Look at the entries below and reproduce them exactly.
** Opening Material for this exercise block **
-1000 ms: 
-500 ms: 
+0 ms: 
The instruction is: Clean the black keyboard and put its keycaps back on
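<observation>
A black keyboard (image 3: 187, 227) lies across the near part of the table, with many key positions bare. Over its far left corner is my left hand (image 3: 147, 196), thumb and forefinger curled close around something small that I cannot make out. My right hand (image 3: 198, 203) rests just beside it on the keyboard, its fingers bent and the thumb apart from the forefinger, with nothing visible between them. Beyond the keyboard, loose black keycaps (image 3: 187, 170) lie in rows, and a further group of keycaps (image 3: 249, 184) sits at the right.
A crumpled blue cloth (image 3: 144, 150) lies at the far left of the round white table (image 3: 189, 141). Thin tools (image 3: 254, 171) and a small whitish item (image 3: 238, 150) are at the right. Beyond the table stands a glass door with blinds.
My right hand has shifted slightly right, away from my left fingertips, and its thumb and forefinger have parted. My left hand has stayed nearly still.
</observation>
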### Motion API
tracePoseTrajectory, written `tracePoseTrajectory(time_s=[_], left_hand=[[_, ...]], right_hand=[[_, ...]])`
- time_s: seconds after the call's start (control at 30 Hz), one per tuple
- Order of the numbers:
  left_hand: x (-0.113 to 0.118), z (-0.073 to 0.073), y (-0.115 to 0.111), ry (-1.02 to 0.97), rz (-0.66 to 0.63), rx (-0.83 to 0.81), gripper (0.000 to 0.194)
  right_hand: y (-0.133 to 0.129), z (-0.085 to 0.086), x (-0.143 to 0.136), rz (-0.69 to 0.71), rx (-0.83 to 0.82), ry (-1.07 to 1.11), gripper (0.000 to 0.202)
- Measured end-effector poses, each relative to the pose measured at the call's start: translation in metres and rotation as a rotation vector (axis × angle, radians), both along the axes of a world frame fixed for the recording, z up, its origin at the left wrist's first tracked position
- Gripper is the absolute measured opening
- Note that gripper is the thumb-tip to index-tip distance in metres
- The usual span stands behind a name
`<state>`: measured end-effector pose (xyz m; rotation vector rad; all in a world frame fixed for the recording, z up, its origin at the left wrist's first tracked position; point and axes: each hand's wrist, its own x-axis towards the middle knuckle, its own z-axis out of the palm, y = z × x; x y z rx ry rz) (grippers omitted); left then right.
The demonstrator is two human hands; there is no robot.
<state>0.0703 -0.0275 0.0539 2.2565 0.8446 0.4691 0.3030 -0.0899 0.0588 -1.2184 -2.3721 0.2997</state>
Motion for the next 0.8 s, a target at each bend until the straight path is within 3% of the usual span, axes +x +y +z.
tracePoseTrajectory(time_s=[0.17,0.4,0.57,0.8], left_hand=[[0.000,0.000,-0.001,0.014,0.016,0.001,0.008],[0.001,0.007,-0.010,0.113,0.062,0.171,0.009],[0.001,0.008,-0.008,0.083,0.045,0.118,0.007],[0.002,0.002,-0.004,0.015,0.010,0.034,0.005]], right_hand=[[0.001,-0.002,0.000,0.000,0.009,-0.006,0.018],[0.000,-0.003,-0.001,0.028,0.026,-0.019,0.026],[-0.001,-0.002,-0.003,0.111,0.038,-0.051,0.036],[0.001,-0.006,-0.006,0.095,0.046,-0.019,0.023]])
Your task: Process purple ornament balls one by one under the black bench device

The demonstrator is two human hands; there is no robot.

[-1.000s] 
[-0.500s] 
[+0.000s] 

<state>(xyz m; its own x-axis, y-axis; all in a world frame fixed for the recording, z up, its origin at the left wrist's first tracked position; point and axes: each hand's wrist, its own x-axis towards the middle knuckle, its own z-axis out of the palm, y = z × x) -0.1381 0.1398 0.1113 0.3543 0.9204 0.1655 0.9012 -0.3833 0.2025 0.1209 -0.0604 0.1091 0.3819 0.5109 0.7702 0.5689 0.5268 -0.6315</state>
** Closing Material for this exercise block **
## Result of this task
-1000 ms: 
-500 ms: 
+0 ms: 
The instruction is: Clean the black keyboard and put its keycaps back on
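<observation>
A black keyboard (image 3: 187, 227) lies across the near part of the table, with many key positions bare. Over its far left corner is my left hand (image 3: 147, 196), thumb and forefinger curled close around something small that I cannot make out. My right hand (image 3: 198, 203) rests just beside it on the keyboard, its fingers bent and the thumb apart from the forefinger, with nothing visible between them. Beyond the keyboard, loose black keycaps (image 3: 187, 170) lie in rows, and a further group of keycaps (image 3: 249, 184) sits at the right.
A crumpled blue cloth (image 3: 144, 150) lies at the far left of the round white table (image 3: 189, 141). Thin tools (image 3: 254, 171) and a small whitish item (image 3: 238, 150) are at the right. Beyond the table stands a glass door with blinds.
My right hand has shifted slightly right, away from my left fingertips, and its thumb and forefinger have parted. My left hand has stayed nearly still.
</observation>
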### Motion API
tracePoseTrajectory, written `tracePoseTrajectory(time_s=[_], left_hand=[[_, ...]], right_hand=[[_, ...]])`
- time_s: seconds after the call's start (control at 30 Hz), one per tuple
- Order of the numbers:
  left_hand: x (-0.113 to 0.118), z (-0.073 to 0.073), y (-0.115 to 0.111), ry (-1.02 to 0.97), rz (-0.66 to 0.63), rx (-0.83 to 0.81), gripper (0.000 to 0.194)
  right_hand: y (-0.133 to 0.129), z (-0.085 to 0.086), x (-0.143 to 0.136), rz (-0.69 to 0.71), rx (-0.83 to 0.82), ry (-1.07 to 1.11), gripper (0.000 to 0.202)
- Measured end-effector poses, each relative to the pose measured at the call's start: translation in metres and rotation as a rotation vector (axis × angle, radians), both along the axes of a world frame fixed for the recording, z up, its origin at the left wrist's first tracked position
- Gripper is the absolute measured opening
- Note that gripper is the thumb-tip to index-tip distance in metres
- The usual span stands behind a name
`<state>`: measured end-effector pose (xyz m; rotation vector rad; all in a world frame fixed for the recording, z up, its origin at the left wrist's first tracked position; point and axes: each hand's wrist, its own x-axis towards the middle knuckle, its own z-axis out of the palm, y = z × x; x y z rx ry rz) (grippers omitted); left then right.
The demonstrator is two human hands; there is no robot.
<state>0.0703 -0.0275 0.0539 2.2565 0.8446 0.4691 0.3030 -0.0899 0.0588 -1.2184 -2.3721 0.2997</state>
Motion for the next 0.8 s, a target at each bend until the straight path is within 3% of the usual span, axes +x +y +z.
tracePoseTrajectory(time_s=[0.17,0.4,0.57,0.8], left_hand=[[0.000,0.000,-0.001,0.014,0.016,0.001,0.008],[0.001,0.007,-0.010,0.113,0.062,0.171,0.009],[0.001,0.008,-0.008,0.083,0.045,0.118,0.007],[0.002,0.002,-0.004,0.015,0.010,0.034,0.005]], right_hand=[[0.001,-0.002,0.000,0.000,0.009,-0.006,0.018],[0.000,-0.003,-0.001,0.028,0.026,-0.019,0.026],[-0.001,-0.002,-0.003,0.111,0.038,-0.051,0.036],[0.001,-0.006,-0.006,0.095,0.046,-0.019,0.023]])
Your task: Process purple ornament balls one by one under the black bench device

The demonstrator is two human hands; there is no robot.

[-1.000s] 
[-0.500s] 
[+0.000s] 

<state>(xyz m; its own x-axis, y-axis; all in a world frame fixed for the recording, z up, its origin at the left wrist's first tracked position; point and axes: each hand's wrist, its own x-axis towards the middle knuckle, its own z-axis out of the palm, y = z × x) -0.1381 0.1398 0.1113 0.3543 0.9204 0.1655 0.9012 -0.3833 0.2025 0.1209 -0.0604 0.1091 0.3819 0.5109 0.7702 0.5689 0.5268 -0.6315</state>

Thus the exercise is complete.